- RECORDS:

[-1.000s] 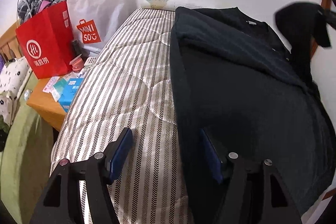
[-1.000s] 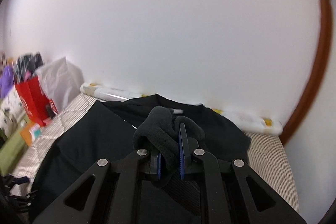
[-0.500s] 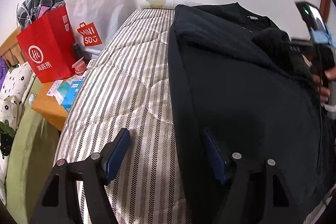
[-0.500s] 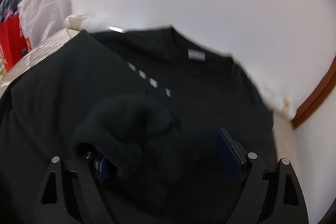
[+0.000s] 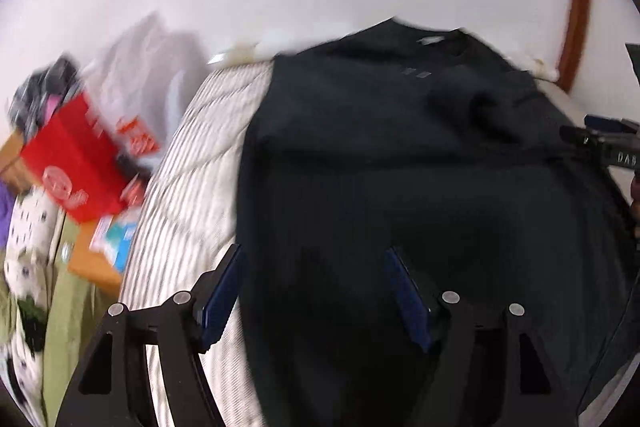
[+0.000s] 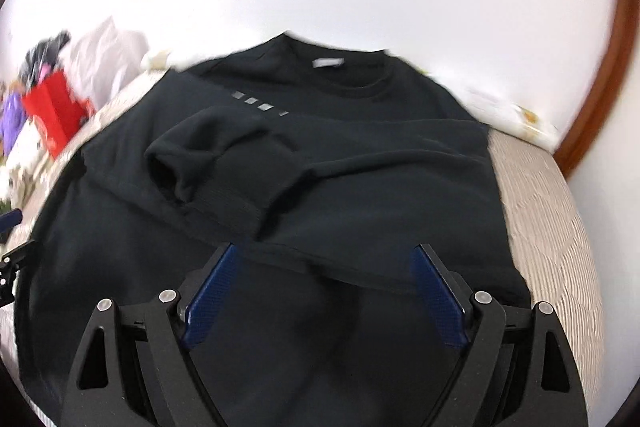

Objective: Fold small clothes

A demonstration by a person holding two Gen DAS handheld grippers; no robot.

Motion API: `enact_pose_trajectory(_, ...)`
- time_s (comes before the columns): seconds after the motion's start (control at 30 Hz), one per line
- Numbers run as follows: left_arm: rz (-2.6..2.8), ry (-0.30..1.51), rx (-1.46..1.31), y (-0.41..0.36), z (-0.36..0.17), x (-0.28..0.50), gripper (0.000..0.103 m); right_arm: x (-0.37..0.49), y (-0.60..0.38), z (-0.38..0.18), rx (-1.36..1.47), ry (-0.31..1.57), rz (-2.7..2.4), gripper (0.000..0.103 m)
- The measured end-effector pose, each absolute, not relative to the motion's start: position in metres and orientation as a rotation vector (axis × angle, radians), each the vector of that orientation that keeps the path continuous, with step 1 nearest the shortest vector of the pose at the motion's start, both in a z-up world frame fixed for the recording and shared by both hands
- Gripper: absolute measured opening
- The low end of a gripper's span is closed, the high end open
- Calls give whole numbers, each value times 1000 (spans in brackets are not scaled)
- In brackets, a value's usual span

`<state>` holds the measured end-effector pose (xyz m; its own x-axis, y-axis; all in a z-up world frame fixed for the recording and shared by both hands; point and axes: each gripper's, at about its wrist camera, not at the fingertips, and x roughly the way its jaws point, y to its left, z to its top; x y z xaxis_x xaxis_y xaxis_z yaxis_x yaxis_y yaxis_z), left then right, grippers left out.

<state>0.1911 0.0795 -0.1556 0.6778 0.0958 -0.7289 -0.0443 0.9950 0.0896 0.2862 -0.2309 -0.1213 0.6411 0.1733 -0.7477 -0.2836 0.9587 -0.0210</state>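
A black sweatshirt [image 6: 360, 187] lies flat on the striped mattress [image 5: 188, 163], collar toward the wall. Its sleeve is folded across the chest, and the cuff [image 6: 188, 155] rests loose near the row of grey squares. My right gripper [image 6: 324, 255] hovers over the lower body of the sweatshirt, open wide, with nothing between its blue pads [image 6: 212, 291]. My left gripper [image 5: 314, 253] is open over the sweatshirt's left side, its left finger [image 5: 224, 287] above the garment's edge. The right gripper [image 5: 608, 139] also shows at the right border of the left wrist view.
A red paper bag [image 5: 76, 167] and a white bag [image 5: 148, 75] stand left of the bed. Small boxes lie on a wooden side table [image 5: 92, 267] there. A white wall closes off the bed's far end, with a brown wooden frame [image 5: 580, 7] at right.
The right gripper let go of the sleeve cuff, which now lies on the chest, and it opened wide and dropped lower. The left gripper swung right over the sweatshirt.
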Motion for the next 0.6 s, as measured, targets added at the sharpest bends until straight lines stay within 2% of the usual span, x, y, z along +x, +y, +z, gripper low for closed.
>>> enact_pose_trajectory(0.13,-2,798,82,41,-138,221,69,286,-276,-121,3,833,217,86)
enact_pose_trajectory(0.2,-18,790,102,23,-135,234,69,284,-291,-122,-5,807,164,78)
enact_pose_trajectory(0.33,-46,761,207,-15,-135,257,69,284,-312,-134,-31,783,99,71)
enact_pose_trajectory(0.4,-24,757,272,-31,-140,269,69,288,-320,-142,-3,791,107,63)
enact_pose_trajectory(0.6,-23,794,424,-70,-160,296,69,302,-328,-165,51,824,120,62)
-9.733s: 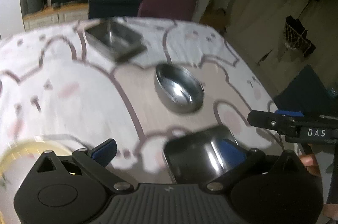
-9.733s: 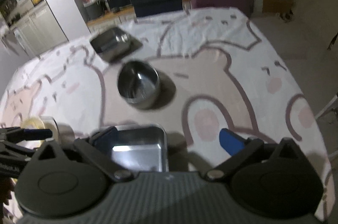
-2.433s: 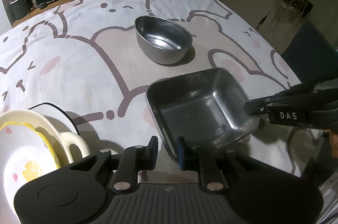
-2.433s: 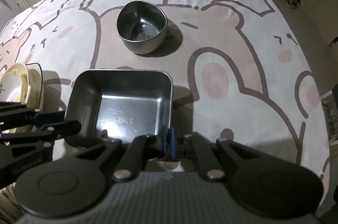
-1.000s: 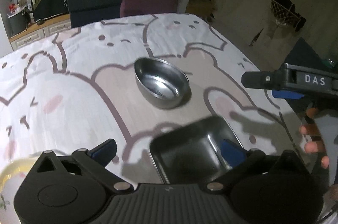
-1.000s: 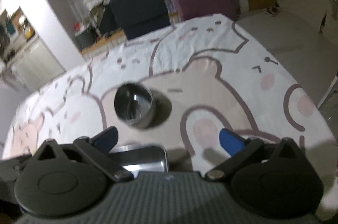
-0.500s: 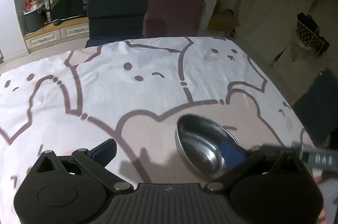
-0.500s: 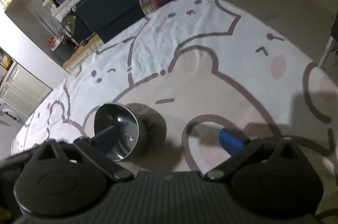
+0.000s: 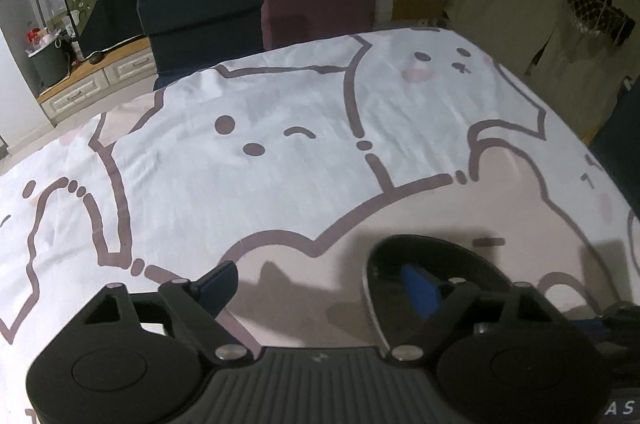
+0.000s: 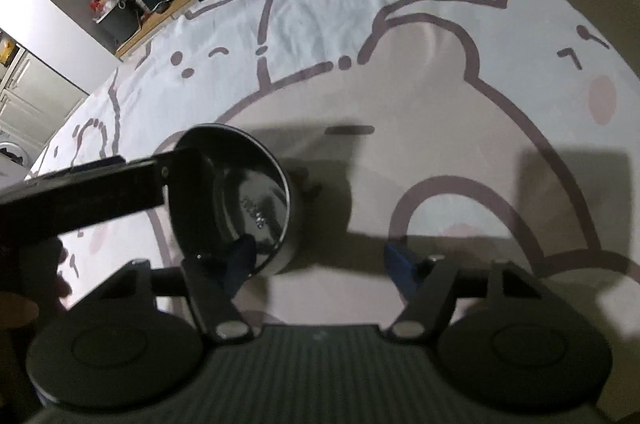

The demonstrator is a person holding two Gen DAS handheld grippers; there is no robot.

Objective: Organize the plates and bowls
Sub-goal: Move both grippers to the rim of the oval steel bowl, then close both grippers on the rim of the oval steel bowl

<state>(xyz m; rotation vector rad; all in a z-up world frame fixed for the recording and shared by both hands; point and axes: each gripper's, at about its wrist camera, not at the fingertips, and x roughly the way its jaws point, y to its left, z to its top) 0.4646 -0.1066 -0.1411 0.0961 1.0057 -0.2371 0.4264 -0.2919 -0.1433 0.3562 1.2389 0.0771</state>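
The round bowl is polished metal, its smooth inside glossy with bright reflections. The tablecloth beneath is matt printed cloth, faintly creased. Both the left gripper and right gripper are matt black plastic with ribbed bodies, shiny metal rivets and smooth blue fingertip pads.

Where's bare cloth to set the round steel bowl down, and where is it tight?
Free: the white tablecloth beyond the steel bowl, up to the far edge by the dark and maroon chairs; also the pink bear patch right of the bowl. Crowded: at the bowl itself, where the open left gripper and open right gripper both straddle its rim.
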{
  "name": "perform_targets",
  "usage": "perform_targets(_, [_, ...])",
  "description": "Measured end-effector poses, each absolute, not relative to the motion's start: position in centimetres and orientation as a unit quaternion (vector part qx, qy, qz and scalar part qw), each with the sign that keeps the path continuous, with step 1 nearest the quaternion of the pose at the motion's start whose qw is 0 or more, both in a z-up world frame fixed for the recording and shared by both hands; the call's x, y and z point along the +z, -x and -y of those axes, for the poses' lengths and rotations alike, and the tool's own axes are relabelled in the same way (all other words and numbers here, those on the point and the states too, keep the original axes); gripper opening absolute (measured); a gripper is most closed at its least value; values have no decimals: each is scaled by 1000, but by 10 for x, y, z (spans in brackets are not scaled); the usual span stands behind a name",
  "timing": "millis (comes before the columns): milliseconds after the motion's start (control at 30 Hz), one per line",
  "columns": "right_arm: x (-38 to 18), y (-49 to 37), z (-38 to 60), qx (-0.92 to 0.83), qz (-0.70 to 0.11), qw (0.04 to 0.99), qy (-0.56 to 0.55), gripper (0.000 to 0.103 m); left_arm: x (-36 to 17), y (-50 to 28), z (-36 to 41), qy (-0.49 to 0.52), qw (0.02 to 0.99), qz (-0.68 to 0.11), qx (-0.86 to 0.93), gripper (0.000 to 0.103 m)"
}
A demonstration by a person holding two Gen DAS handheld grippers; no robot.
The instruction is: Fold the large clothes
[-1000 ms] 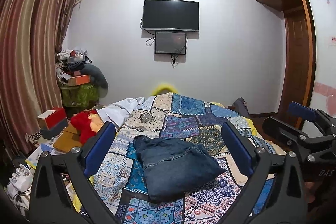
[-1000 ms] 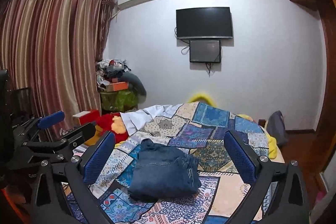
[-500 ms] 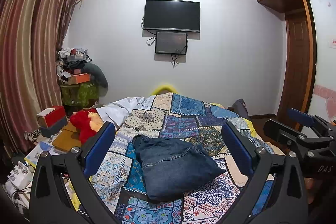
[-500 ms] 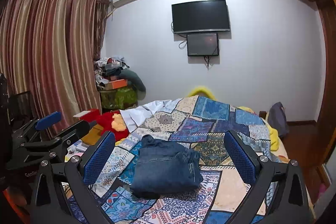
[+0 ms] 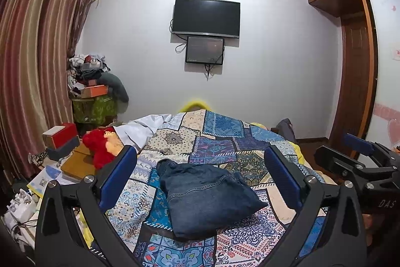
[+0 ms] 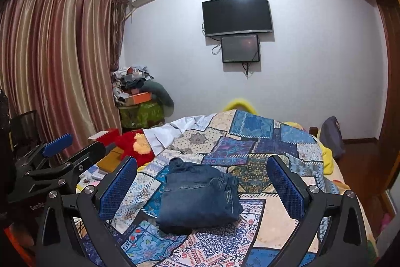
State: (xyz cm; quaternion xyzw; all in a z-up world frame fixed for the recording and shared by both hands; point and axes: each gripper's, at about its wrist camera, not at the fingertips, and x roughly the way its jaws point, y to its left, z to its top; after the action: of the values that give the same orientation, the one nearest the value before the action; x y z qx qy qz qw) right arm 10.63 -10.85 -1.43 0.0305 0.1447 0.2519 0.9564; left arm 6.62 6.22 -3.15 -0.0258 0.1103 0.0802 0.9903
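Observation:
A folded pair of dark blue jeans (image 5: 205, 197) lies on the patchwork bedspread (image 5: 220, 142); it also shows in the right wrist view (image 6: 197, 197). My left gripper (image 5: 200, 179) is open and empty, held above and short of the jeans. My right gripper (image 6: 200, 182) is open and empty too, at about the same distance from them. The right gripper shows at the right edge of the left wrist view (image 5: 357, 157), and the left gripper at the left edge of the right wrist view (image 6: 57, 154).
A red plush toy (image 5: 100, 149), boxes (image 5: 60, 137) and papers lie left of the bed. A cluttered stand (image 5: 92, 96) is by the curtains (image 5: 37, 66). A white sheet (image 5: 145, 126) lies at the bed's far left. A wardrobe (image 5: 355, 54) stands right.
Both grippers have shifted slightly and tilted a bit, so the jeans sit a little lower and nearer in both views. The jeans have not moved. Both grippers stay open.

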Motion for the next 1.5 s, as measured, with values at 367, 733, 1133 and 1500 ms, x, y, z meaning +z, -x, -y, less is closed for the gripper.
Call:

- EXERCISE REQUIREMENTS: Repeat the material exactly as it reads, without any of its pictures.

- SOLUTION:
[-1.000s] 
[-1.000s] 
[-0.500s] 
[-0.500s] 
[+0.000s] 
[+0.000s] 

Objective: Fold small clothes

A demonstration by a person holding two Gen DAS handheld grippers; no robot.

Motion API: `enact_pose_trajectory(_, ...)`
- time_s (comes before the columns): seconds after the motion's start (control at 30 Hz), one per line
- Numbers run as follows: left_arm: rz (-2.6..2.8), ry (-0.30..1.51), rx (-1.46..1.31), y (-0.41..0.36), z (-0.36..0.17), x (-0.28..0.50), gripper (0.000..0.103 m); right_arm: x (-0.37..0.49), y (-0.60..0.38), z (-0.38..0.18), rx (-1.36..1.47), ry (-0.31..1.57), rz (-2.7..2.4), gripper (0.000..0.103 m)
- The measured end-effector pose, each absolute, not relative to the motion's start: position in metres and orientation as a rotation vector (axis × angle, radians), each the vector of that orientation that keeps the path continuous, with step 1 nearest the shortest vector of the pose at the motion's start, both in a z-up world frame fixed for the recording and shared by both hands
- Gripper: absolute measured opening
- The low end of a gripper's span is closed, the high end open
- Calls give whole numbers, each value times 1000 (spans in brackets are not scaled)
- In brackets, a value's usual span

`<state>` holds the measured end-effector pose (xyz m; its own x-axis, y-axis; all in a z-up world frame fixed for the recording and shared by both hands; point and axes: each gripper's, at about its wrist camera, not at the fingertips, and x roughly the way its jaws point, y to its left, z to its top; x y z xaxis_x xaxis_y xaxis_z yaxis_x yaxis_y yaxis_z), left then right, grippers left out.

<state>0.1911 0.0795 -0.1556 0.6778 0.0958 -0.7289 -0.0443 0.9950 0.0896 0.2862 -0.2309 -0.1213 0.6411 0.1733 -0.7477 -0.2836 0.9587 -0.0210</state>
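A black sweatshirt [image 6: 360, 187] lies flat on the striped mattress [image 5: 188, 163], collar toward the wall. Its sleeve is folded across the chest, and the cuff [image 6: 188, 155] rests loose near the row of grey squares. My right gripper [image 6: 324, 255] hovers over the lower body of the sweatshirt, open wide, with nothing between its blue pads [image 6: 212, 291]. My left gripper [image 5: 314, 253] is open over the sweatshirt's left side, its left finger [image 5: 224, 287] above the garment's edge. The right gripper [image 5: 608, 139] also shows at the right border of the left wrist view.
A red paper bag [image 5: 76, 167] and a white bag [image 5: 148, 75] stand left of the bed. Small boxes lie on a wooden side table [image 5: 92, 267] there. A white wall closes off the bed's far end, with a brown wooden frame [image 5: 580, 7] at right.
The right gripper let go of the sleeve cuff, which now lies on the chest, and it opened wide and dropped lower. The left gripper swung right over the sweatshirt.
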Motion for the next 0.6 s, as measured, targets added at the sharpest bends until straight lines stay within 2% of the usual span, x, y, z along +x, +y, +z, gripper low for closed.
>>> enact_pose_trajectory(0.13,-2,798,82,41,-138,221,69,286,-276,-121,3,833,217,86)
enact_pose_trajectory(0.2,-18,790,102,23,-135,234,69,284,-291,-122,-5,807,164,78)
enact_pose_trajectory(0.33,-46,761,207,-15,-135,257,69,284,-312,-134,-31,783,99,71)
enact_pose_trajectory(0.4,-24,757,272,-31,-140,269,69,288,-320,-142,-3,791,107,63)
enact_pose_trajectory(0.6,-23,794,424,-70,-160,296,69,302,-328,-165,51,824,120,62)
-9.733s: 
-9.733s: 
-2.433s: 
-2.433s: 
-1.000s: 
-1.000s: 
-0.500s: 
-0.500s: 
+0.000s: 
+0.000s: 

The demonstrator is a person holding two Gen DAS handheld grippers; there is no robot.

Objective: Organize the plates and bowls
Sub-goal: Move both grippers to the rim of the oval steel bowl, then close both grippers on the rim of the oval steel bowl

<state>(xyz m; rotation vector rad; all in a z-up world frame fixed for the recording and shared by both hands; point and axes: each gripper's, at about its wrist camera, not at the fingertips, and x roughly the way its jaws point, y to its left, z to its top) 0.4646 -0.1066 -0.1411 0.0961 1.0057 -0.2371 0.4264 -0.2919 -0.1433 0.3562 1.2389 0.0771</state>
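The round bowl is polished metal, its smooth inside glossy with bright reflections. The tablecloth beneath is matt printed cloth, faintly creased. Both the left gripper and right gripper are matt black plastic with ribbed bodies, shiny metal rivets and smooth blue fingertip pads.

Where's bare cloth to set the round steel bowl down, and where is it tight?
Free: the white tablecloth beyond the steel bowl, up to the far edge by the dark and maroon chairs; also the pink bear patch right of the bowl. Crowded: at the bowl itself, where the open left gripper and open right gripper both straddle its rim.
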{
  "name": "perform_targets",
  "usage": "perform_targets(_, [_, ...])",
  "description": "Measured end-effector poses, each absolute, not relative to the motion's start: position in centimetres and orientation as a unit quaternion (vector part qx, qy, qz and scalar part qw), each with the sign that keeps the path continuous, with step 1 nearest the quaternion of the pose at the motion's start whose qw is 0 or more, both in a z-up world frame fixed for the recording and shared by both hands; the call's x, y and z point along the +z, -x and -y of those axes, for the poses' lengths and rotations alike, and the tool's own axes are relabelled in the same way (all other words and numbers here, those on the point and the states too, keep the original axes); gripper opening absolute (measured); a gripper is most closed at its least value; values have no decimals: each is scaled by 1000, but by 10 for x, y, z (spans in brackets are not scaled); the usual span stands behind a name",
  "timing": "millis (comes before the columns): milliseconds after the motion's start (control at 30 Hz), one per line",
  "columns": "right_arm: x (-38 to 18), y (-49 to 37), z (-38 to 60), qx (-0.92 to 0.83), qz (-0.70 to 0.11), qw (0.04 to 0.99), qy (-0.56 to 0.55), gripper (0.000 to 0.103 m); left_arm: x (-36 to 17), y (-50 to 28), z (-36 to 41), qy (-0.49 to 0.52), qw (0.02 to 0.99), qz (-0.68 to 0.11), qx (-0.86 to 0.93), gripper (0.000 to 0.103 m)"
}
A demonstration by a person holding two Gen DAS handheld grippers; no robot.
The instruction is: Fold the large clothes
[-1000 ms] 
[-1000 ms] 
[-500 ms] 
[-500 ms] 
[+0 ms] 
[+0 ms] 
State: (xyz cm; quaternion xyzw; all in a z-up world frame fixed for the recording and shared by both hands; point and axes: each gripper's, at about its wrist camera, not at the fingertips, and x roughly the way its jaws point, y to its left, z to its top; after the action: of the values that give the same orientation, the one nearest the value before the action; x y z qx qy qz qw) right arm 10.63 -10.85 -1.43 0.0305 0.1447 0.2519 0.9564; left arm 6.62 6.22 -3.15 -0.0258 0.1103 0.0802 0.9903
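Observation:
A folded pair of dark blue jeans (image 5: 205, 197) lies on the patchwork bedspread (image 5: 220, 142); it also shows in the right wrist view (image 6: 197, 197). My left gripper (image 5: 200, 179) is open and empty, held above and short of the jeans. My right gripper (image 6: 200, 182) is open and empty too, at about the same distance from them. The right gripper shows at the right edge of the left wrist view (image 5: 357, 157), and the left gripper at the left edge of the right wrist view (image 6: 57, 154).
A red plush toy (image 5: 100, 149), boxes (image 5: 60, 137) and papers lie left of the bed. A cluttered stand (image 5: 92, 96) is by the curtains (image 5: 37, 66). A white sheet (image 5: 145, 126) lies at the bed's far left. A wardrobe (image 5: 355, 54) stands right.
Both grippers have shifted slightly and tilted a bit, so the jeans sit a little lower and nearer in both views. The jeans have not moved. Both grippers stay open.
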
Motion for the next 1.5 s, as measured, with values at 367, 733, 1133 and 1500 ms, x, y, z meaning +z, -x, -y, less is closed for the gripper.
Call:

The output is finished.